In memoriam : Jean Deutsch

Jean Deutsch nous a quittés le 25 septembre 2022.

S’étant d’abord orienté vers la biologie végétale, Jean Deutsch bifurquera très rapidement vers la génétique en intégrant dès 1967 le laboratoire du professeur Piotr Slonimski dans le nouveau Centre de Génétique Moléculaire de Gif-sur-Yvette. Il s’y distingue comme un collègue enthousiaste et imaginatif au sein d’une équipe qui jeta les bases de la génétique mitochondriale chez la levure Saccharomyces cerevisiæ.

Passionné par la science, il l’était aussi depuis sa prime jeunesse par les questions sociales et politiques. Et c’est à des activités en rapport avec cet intérêt social qu’il s’est consacré après 1974.
Il s’est investi dans la vulgarisation scientifique, entre autres en créant une Boutique des Sciences, au sein de l’université Paris 6, dont l’objectif était d’établir des relations vivantes entre les scientifiques et la société civile. Il crée et gère une crèche parentale, il s’occupe activement de personnes vivant dans le bidonville de Massy…

En 1984, il retourne à la science en intégrant l’équipe de Jean-Antoine Lepesant à l’Institut Jacques Monod, où il travaille dans le domaine de la génétique de la drosophile, ce qui le conduira à soutenir une thèse en 1993. Plus tard, il est nommé professeur à l’université Pierre et Marie Curie, en biologie animale.
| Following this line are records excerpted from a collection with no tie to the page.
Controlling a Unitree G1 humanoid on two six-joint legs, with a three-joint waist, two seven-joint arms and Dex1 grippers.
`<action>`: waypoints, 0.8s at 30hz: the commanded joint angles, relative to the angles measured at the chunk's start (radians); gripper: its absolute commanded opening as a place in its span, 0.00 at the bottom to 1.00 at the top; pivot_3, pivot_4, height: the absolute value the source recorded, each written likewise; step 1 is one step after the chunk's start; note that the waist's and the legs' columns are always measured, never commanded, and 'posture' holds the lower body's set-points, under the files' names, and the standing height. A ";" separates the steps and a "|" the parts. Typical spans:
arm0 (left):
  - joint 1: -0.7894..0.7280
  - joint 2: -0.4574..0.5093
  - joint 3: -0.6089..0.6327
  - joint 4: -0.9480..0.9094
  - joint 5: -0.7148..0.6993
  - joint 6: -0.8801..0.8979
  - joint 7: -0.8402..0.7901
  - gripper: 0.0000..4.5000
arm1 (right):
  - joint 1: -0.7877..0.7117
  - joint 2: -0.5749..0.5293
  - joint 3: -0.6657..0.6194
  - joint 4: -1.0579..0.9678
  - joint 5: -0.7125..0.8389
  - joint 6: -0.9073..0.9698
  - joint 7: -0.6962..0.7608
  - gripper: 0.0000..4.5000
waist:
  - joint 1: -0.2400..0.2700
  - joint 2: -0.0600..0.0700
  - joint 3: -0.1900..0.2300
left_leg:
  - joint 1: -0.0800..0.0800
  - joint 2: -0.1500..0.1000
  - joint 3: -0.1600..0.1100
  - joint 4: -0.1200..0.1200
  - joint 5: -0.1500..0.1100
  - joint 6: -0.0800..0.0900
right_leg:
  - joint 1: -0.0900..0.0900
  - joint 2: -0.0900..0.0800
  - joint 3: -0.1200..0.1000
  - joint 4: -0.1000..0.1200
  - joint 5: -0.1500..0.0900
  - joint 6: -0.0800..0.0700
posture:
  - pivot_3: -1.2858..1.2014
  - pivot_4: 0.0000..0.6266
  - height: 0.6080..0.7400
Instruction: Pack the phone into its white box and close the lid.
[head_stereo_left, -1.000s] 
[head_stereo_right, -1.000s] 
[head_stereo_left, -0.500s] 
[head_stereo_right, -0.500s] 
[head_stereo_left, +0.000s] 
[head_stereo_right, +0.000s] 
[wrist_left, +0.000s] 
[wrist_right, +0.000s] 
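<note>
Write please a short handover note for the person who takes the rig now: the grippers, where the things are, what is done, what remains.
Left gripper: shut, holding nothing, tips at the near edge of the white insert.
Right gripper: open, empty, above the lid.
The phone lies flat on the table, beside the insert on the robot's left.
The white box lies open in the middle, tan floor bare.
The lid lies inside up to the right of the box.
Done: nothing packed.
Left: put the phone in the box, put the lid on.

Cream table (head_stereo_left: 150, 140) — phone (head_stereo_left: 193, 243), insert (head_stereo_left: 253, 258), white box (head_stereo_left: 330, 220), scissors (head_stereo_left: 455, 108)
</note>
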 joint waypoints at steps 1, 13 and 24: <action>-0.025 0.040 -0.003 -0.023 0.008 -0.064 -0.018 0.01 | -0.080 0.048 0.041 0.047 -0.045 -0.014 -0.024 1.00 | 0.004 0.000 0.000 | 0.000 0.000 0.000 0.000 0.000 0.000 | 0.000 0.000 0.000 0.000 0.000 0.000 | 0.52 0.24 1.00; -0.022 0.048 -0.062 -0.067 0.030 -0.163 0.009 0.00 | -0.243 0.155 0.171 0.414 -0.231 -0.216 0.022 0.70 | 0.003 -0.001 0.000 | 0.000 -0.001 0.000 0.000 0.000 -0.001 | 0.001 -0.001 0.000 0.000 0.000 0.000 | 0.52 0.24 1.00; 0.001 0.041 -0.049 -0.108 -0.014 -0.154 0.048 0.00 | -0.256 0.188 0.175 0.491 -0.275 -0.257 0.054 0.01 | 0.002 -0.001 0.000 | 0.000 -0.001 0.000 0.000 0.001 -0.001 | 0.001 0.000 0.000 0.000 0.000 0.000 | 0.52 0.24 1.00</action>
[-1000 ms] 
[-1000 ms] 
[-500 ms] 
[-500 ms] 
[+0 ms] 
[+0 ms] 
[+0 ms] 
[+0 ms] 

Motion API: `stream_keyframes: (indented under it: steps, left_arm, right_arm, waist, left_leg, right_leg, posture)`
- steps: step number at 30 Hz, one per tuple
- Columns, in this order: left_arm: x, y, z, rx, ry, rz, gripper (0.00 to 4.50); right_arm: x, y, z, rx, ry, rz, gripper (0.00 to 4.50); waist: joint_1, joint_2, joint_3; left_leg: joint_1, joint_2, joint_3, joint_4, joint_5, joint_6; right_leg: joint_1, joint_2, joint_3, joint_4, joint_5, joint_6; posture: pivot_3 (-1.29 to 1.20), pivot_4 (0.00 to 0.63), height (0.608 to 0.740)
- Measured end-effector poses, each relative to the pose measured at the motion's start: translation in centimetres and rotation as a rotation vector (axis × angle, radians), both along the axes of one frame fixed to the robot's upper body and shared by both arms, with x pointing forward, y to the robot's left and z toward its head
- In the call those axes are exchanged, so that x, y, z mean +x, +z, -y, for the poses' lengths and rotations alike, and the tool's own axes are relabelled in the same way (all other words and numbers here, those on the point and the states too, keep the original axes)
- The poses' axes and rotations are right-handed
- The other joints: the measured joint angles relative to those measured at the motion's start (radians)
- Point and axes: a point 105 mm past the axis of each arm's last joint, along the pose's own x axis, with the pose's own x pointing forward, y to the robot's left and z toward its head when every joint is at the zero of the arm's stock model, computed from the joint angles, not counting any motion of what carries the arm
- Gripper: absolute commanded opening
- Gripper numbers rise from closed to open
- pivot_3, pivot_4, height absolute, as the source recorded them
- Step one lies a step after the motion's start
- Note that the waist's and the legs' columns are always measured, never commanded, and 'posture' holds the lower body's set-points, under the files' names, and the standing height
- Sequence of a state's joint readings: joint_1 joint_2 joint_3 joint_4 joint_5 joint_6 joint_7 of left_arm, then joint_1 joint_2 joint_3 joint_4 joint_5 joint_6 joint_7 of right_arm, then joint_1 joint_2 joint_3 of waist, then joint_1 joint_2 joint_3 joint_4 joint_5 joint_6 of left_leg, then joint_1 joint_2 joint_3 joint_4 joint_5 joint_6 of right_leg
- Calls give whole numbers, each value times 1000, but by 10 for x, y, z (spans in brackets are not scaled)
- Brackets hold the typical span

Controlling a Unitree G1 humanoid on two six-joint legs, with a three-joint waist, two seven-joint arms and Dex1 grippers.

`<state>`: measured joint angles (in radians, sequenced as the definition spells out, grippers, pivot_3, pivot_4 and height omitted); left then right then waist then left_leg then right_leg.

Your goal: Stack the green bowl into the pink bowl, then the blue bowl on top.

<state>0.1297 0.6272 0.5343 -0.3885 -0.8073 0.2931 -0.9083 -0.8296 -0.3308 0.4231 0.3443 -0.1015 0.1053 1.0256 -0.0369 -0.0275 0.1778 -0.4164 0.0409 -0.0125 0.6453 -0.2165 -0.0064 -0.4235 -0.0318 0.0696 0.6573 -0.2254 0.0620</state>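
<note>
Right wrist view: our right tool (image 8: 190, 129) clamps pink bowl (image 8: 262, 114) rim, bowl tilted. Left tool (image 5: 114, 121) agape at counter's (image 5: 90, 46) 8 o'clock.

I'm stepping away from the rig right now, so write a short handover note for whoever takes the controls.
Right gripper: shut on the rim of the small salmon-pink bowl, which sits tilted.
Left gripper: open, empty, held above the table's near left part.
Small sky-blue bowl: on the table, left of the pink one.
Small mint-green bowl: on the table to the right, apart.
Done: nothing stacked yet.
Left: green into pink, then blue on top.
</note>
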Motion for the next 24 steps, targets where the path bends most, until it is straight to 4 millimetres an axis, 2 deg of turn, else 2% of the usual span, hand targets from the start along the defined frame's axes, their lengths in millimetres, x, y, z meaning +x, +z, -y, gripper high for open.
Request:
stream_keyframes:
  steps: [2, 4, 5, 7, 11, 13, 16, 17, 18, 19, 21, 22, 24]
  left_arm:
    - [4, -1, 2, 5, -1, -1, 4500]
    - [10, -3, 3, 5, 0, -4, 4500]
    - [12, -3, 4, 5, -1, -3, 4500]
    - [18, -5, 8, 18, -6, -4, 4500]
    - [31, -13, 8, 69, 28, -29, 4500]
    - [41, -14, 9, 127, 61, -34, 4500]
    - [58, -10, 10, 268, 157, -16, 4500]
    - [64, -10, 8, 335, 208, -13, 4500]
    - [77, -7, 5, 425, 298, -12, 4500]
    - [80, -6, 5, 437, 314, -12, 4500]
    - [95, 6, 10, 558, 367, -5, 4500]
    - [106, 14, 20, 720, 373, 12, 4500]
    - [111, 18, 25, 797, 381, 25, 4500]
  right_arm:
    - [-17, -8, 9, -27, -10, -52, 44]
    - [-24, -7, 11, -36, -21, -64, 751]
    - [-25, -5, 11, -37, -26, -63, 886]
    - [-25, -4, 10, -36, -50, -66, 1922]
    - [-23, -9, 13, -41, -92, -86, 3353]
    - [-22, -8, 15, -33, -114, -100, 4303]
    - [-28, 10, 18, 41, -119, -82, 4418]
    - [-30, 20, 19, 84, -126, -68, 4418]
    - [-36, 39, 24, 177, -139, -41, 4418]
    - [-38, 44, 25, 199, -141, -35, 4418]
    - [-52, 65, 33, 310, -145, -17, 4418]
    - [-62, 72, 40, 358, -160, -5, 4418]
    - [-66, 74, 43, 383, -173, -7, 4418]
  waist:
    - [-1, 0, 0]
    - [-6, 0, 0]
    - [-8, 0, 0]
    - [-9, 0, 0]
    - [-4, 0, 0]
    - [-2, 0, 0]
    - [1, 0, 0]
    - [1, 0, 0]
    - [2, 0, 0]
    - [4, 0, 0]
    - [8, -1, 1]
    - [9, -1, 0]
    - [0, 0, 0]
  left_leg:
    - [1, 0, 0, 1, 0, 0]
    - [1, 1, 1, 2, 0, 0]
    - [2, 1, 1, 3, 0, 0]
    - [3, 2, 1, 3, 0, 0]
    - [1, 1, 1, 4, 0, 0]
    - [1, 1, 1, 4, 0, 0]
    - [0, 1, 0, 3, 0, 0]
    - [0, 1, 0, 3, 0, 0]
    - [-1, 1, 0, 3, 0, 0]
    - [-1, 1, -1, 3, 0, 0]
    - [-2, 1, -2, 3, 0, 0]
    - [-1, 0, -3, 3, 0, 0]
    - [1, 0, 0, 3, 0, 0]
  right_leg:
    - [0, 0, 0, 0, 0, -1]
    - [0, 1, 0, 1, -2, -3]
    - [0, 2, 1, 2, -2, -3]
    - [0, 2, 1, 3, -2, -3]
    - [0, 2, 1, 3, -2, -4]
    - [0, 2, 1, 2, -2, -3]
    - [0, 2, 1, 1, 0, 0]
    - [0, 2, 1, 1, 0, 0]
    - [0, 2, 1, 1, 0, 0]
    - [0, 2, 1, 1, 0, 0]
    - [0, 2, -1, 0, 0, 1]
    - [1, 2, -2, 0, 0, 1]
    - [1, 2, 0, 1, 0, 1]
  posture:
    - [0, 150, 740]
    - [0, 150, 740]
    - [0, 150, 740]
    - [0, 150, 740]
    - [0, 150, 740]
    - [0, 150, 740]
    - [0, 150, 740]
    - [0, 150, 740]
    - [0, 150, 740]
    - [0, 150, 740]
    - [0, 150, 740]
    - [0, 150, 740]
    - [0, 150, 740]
Il s’engage alors dans un tout nouveau domaine de recherche, l’EVO-DEVO, la génétique comparée du développement. Pour cela, à plus de 50 ans, il acquiert une somme énorme de nouvelles connaissances en zoologie. En fait, il fallait avoir un côté très aventureux pour accepter ce challenge, que Jean Deutsch réussit remarquablement grâce à sa puissance de travail, sa mémoire et son intelligence exceptionnelles.

Tout au long de ces années, Jean Deutsch s’est montré un enseignant enthousiaste et novateur, faisant bénéficier les étudiants de son immense culture scientifique dans de vastes domaines de la biologie, zoologie, génétique, biologie moléculaire, biologie du développement, EVO-DEVO. Il était aussi un collègue très bienveillant et attentif aux autres.

Après sa retraite, nommé professeur émérite, Jean Deutsch a continué à travailler au laboratoire pendant de longues années. Il est aussi revenu à son goût pour la vulgarisation en écrivant plusieurs ouvrages destinés à un public plus large, sur des thèmes en relation avec l’Evolution, publiés au Seuil, « Le ver qui prenait l’escargot comme taxi et autres histoires naturelles » (2007), pour lequel il a obtenu le prix Jean Rostand en 2008, « Le corbeau qui tenait dans son bec un outil, et autres nouvelles histoires naturelles » (2014), et « La méduse qui fait de l’œil » (2017). Ces trois ouvrages témoignent de sa culture naturaliste très vaste et de ses qualités pédagogiques, partant d’observations simples pour aboutir à des concepts fondamentaux et nous faire appréhender l’incroyable « inventivité » de la nature.

Il a également écrit un livre plus fondamental, « Le gène, un concept en évolution » (Seuil, 2012), qui retrace l’évolution du concept de gène à travers les âges, et qui est un ouvrage à la fois érudit et très personnel.

Il participa activement à l’organisation du XXè Congrès International de Zoologie tenu à Paris en 2008.

Avec Jean Deutsch, La Faculté des Sciences et Sorbonne Université perdent un témoin des évolutions considérables qui ont bouleversé les Sciences de la Vie durant ces dernières décennies, et la communauté des Zoologistes perd un membre de tout premier plan.